### Problem description
Find the lines of the records in which the word "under" appears and report how many there are, as a number alone.

### Records from a dataset
* * * * * * * * *

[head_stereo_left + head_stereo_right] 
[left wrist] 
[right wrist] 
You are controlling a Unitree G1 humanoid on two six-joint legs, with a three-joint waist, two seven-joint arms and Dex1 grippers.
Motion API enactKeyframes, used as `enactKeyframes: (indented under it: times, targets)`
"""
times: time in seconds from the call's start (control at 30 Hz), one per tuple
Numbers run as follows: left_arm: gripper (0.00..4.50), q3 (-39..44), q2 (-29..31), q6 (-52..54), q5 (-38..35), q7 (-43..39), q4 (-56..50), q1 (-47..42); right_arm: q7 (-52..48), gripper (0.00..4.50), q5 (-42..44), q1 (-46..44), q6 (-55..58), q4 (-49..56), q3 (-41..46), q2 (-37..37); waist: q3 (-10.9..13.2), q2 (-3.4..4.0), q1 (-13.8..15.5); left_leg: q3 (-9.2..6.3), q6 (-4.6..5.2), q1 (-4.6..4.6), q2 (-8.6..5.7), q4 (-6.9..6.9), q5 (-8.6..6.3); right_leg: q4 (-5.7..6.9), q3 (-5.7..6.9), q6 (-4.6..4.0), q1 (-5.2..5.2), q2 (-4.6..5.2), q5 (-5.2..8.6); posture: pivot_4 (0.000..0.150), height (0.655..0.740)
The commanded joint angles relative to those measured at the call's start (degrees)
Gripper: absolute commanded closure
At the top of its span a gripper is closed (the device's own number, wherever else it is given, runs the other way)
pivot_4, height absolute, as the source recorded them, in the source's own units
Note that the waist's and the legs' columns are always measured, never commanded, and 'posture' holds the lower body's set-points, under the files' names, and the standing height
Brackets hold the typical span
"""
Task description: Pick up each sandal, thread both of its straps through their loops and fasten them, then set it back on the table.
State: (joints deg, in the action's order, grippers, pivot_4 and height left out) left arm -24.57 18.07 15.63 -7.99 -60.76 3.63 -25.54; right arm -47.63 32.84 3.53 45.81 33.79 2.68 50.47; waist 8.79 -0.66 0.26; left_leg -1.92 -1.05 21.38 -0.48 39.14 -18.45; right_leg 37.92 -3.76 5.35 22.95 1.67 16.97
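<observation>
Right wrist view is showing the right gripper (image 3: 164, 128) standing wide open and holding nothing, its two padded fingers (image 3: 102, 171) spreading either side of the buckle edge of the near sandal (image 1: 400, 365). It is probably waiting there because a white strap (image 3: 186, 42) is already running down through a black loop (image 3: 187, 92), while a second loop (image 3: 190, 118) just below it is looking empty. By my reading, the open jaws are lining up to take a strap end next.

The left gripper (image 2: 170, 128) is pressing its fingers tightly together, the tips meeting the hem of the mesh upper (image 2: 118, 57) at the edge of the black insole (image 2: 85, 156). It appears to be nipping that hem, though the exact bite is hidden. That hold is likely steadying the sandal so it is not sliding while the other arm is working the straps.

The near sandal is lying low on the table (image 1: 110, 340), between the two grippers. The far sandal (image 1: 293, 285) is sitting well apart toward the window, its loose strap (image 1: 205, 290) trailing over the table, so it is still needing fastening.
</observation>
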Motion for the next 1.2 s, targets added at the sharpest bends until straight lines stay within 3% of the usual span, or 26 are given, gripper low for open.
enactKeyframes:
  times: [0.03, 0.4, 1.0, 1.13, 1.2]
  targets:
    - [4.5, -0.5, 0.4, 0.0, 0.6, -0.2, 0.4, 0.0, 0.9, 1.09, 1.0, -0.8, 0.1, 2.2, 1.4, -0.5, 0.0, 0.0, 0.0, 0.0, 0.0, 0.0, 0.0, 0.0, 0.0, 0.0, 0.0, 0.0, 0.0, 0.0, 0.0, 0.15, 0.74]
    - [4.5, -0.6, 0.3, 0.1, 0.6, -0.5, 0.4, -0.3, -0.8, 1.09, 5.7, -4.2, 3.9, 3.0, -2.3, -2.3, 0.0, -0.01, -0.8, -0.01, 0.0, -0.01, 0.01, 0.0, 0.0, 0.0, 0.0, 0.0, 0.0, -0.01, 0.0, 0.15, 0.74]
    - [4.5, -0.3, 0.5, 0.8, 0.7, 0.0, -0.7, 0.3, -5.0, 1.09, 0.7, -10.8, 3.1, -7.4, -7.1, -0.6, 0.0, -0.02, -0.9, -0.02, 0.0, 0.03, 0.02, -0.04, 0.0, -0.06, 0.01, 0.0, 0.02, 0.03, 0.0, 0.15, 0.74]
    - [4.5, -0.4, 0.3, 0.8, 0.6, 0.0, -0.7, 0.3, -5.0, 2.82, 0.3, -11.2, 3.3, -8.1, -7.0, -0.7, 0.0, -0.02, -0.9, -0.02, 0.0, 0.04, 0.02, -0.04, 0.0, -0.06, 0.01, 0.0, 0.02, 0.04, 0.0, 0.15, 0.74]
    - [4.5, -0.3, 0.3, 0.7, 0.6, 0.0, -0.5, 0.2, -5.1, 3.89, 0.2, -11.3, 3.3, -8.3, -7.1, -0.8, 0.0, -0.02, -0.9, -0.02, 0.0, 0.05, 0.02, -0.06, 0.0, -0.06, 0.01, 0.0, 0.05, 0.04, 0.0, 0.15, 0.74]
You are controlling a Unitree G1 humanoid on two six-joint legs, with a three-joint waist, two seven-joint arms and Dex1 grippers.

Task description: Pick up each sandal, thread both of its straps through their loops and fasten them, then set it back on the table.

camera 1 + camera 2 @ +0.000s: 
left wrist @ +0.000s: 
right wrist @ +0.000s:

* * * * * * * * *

### Task response
2